The cDNA clones that encoded putative toxins can be grouped into three classes. The first class encodes polypeptides that after processing are predicted to generate peptides with cysteine patterns resembling those of one of the standard conotoxin families. A second class comprises cysteine-rich peptides that deviate in their cysteine patterns from standard Cys patterns found in the major conotoxin families. Finally, there is a small group of putative toxins that lack Cys residues. We discuss these groups sequentially in the sections that follow.

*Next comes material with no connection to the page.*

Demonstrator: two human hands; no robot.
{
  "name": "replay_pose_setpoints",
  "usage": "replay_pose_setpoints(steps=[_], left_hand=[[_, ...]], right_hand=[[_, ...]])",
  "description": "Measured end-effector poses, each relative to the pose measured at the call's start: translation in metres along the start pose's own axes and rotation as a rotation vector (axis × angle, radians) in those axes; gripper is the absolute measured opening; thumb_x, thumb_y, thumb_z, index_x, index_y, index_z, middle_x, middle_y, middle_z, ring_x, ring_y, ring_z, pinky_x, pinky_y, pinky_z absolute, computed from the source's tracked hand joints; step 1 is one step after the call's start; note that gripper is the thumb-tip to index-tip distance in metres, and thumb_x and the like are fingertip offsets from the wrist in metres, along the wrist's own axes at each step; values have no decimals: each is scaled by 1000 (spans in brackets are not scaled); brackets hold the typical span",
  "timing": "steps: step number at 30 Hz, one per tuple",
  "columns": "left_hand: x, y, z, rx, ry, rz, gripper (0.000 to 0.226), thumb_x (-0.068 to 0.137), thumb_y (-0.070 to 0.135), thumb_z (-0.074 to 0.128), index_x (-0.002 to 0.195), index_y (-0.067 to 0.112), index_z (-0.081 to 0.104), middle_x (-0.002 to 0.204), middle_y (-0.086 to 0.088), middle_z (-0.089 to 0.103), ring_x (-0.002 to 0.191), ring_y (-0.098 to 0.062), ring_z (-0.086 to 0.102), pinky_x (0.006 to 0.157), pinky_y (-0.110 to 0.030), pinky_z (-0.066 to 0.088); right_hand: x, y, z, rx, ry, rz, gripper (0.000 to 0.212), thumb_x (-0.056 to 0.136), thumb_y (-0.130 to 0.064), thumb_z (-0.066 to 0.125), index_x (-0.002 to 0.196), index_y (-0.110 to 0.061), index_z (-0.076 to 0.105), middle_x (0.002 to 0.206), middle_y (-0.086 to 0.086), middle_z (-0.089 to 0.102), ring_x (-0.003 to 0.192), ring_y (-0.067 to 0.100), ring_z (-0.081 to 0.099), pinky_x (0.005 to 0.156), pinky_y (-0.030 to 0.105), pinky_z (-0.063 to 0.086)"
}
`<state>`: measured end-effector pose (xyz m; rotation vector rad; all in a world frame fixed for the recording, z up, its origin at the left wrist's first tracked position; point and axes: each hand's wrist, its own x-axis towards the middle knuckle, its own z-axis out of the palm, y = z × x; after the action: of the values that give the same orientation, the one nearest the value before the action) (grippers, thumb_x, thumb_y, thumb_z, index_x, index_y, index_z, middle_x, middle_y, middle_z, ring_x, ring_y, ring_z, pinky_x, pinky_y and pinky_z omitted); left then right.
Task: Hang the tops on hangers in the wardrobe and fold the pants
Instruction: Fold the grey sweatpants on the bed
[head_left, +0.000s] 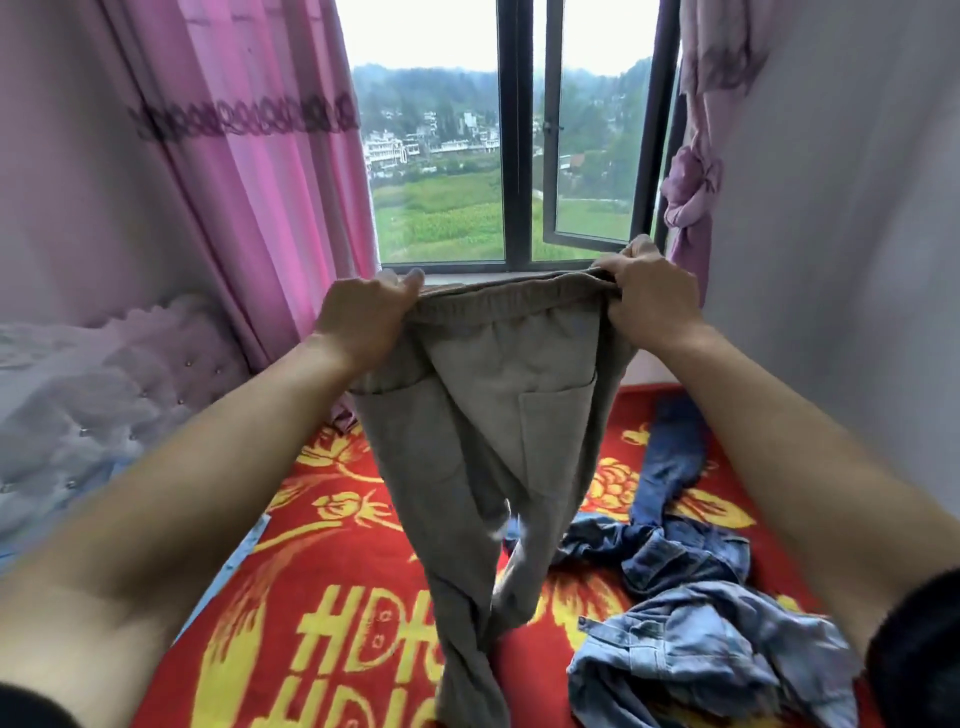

Venom Peptides with Conotoxin-like Cysteine Patterns

Among the clones characterized from the Lophiotoma olangoensis cDNA library, eight had cysteine patterns similar to those characteristic of standard conotoxin gene superfamilies; these were of particular interest since they seemed most likely to reveal any potential links between turrid and Conus toxins. Two of the peptides shown in Fig. 2 encoded by clones OL67 and OL105 have an I-conotoxin-like cysteine pattern (–C–C–CC–CC–C–C–); these predicted mature gene products share considerable sequence identity between them (69%), suggesting that they belong to the same Lophiotoma olangoensis gene family. We refer to the putative peptide family to which these belong as the “I-like” Lophiotoma gene family. Similarly, two peptides have a cysteine framework seen in the peptides of the O-conotoxin superfamily (–C–C–CC–C–C–). These two peptides appear to be related (but somewhat less so than the I-like peptides); we will refer to an “O-like” gene family. We adopt a modified conotoxin nomenclature for these peptides: the clones encoding the two peptides that have an O-conotoxin-like cysteine pattern are designated Lo1 6.1 and Lo1 6.2 (since they clearly have a Conus class 6 cysteine pattern), while the two peptides with the I-superfamily-like cysteine pattern are designated Lo1 11.1 and Lol 11.2 (since they exhibit a Conus class 11 cysteine pattern; see the recent review of conotoxins by Terlau and Olivera [2004]). The initials “Lol” indicate that the predicted peptides are from Lophiotoma olangoensis.

Figure 2

Lophiotoma olangoensis peptides with conotoxin-like Cys patterns. The sequences have been aligned to maximize sequence identity, except for the P-type toxins, which do not appear to be homologous.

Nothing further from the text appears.